Personal information
- Born: 24 January 1959 (age 66)
- Nationality: Australian
- Listed height: 198 cm (6 ft 6 in)
- Position: Power forward

Career history

As player:
- 1983–1984: Frankston Bears
- 1984–1985: Bendigo Braves
- 1986–1988: Canberra Cannons

As coach:
- 1984–1985: Bendigo Braves
- 1991: Canberra Cannons

Career highlights and awards
- 1988 NBL championship;

= Mel Dalgleish =

Australian basketball player

Mel Dalgleish (born 24 January 1959) is an Australian basketball player who played in the National Basketball League (NBL) for the Frankston Bears and the Canberra Cannons. At international level, he competed in the men's tournament at the 1980 Summer Olympics and the 1984 Summer Olympics.

==Playing career==
===Club career===
Dalgleish played in the Australian National Basketball League (NBL) in two stints. He played for Frankston Bears in 1983 and 1984. In 1984, he moved to South Eastern Basketball League (SEBL) team Bendigo Braves as a player-coach. In 1986, Dalgleish returned to the NBL, signing with Canberra Cannons. In 1987, Dalgleish took on an administrative role with the Cannons, working in promotions.

In 1988, Dalgleish retired after playing in the Cannons' championship-winning team.

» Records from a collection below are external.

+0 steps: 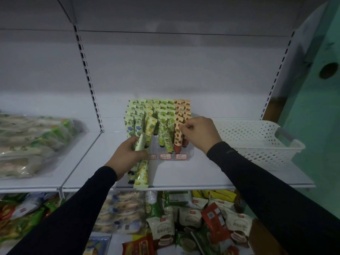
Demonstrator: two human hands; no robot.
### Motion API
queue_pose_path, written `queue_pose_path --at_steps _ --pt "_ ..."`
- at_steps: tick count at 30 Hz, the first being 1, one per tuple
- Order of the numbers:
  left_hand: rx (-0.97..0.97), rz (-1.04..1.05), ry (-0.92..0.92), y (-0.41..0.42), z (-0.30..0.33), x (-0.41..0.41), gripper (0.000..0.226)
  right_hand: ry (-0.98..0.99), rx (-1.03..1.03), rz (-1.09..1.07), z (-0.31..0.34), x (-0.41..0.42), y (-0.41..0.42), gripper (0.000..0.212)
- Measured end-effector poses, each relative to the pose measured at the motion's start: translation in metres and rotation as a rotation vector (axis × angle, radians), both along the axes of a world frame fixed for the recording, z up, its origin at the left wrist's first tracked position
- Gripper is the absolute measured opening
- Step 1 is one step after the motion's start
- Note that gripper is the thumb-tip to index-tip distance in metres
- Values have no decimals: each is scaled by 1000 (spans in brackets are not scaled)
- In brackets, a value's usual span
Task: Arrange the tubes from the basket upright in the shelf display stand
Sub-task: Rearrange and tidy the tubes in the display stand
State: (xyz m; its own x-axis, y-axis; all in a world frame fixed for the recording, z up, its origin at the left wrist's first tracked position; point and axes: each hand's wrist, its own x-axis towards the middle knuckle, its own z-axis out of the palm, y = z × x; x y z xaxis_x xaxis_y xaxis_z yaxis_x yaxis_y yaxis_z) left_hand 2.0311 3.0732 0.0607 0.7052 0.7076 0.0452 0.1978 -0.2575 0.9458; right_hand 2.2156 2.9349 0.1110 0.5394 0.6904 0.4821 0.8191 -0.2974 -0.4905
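Note:
A clear display stand [189, 152] sits mid-shelf, packed with several rows of upright patterned tubes [160, 111]: blue-flowered at left, yellow and green in the middle, red-strawberry at right. My right hand [199, 134] pinches the crimped top of a strawberry tube [178, 137] in the front right slot. My left hand [127, 156] grips a bunch of tubes [140, 173] in front of the stand's left side; a yellow-patterned one hangs down toward the shelf edge. The white perforated basket [257, 142] stands to the right on the shelf.
Bagged snacks [31, 142] lie on the shelf section at left. The lower shelf [184, 218] holds many packets. A slotted upright [90, 83] divides the back panel. A green wall [316, 107] rises at right.

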Motion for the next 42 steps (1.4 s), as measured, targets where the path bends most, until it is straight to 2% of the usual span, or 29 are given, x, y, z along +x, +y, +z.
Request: queue_pose_path --at_steps 28,29,32,36,42 --pt "-14 -31 -23 -5 2 9 28 -39 -47 -33 1 2 2 38" --pt "-21 -40 -23 -5 2 9 31 -43 -41 -32 1 2 2 38" --pt "-43 -37 -9 -3 2 8 60 -65 -42 -33 0 2 3 38" --pt "-20 -48 -22 -4 2 11 33 -56 -22 -26 -1 3 2 39" --pt "-22 -47 -24 -6 3 10 34 -10 -24 36 -2 3 -2 45"
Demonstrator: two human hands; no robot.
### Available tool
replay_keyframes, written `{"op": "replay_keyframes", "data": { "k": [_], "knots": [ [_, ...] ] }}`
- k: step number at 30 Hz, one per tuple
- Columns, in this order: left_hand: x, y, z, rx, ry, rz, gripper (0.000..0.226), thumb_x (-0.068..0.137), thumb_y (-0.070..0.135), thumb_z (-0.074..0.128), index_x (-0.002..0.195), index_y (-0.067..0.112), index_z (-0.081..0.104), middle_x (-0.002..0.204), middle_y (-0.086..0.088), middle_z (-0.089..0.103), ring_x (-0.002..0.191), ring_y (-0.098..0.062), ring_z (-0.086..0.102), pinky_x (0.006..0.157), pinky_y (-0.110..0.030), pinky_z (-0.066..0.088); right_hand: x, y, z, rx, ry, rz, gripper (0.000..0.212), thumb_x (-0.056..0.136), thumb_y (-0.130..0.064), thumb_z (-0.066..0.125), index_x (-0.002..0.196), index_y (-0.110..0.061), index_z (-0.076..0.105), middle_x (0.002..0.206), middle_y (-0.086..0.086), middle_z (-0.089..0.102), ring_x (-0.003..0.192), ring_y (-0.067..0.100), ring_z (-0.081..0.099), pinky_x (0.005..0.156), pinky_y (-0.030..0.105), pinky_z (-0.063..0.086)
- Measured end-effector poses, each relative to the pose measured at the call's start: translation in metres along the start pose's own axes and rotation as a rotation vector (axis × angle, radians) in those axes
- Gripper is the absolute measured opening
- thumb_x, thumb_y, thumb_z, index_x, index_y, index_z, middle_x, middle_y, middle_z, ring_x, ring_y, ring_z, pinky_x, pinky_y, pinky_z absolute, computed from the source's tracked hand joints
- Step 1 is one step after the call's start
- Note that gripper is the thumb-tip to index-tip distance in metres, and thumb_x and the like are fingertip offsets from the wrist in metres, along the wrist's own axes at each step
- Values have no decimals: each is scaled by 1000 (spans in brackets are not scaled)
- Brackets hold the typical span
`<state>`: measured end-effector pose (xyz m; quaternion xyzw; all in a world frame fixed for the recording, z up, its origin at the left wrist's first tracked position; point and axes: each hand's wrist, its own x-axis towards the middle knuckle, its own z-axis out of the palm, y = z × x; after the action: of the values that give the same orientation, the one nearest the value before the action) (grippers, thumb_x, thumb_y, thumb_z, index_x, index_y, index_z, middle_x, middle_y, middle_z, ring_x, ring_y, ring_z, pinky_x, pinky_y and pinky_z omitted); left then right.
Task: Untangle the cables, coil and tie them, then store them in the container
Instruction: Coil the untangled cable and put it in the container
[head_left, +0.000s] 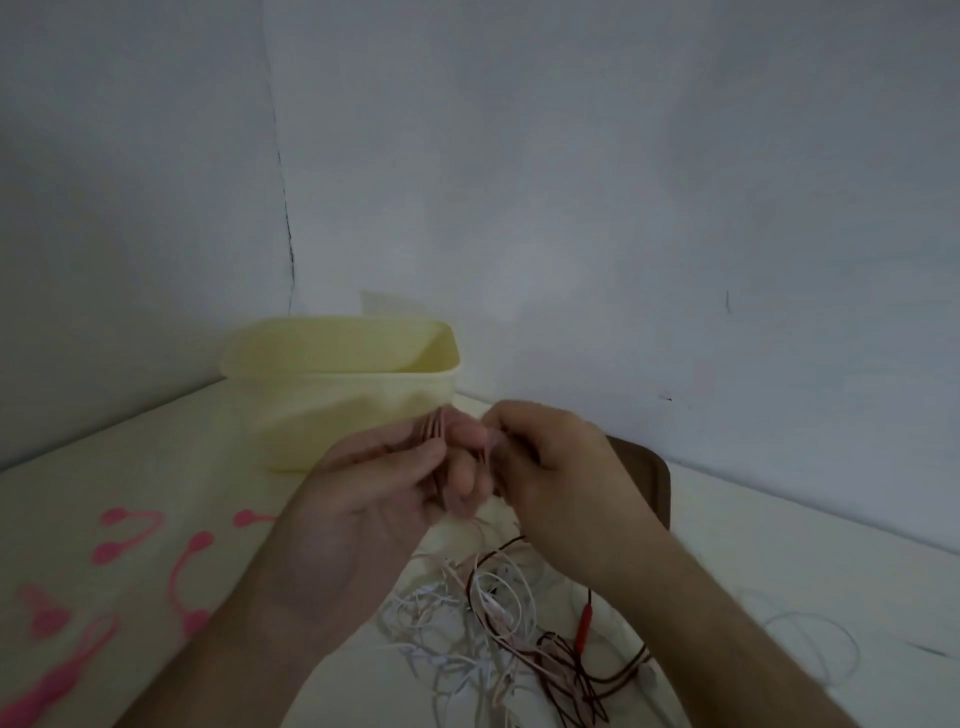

===International career===
In 1980, Dalgleish played seven matches for Australia at the 1980 Summer Olympics. He returned in 1984, where he played eight times.

==Coaching==
Dalgleish took over as head coach of the Canberra Cannons for the 1991 NBL season, replacing his 1980 Olympic teammate Steve Breheny. He resigned at the end of the season after the Cannons finished 10th with a 9–17 win-loss record.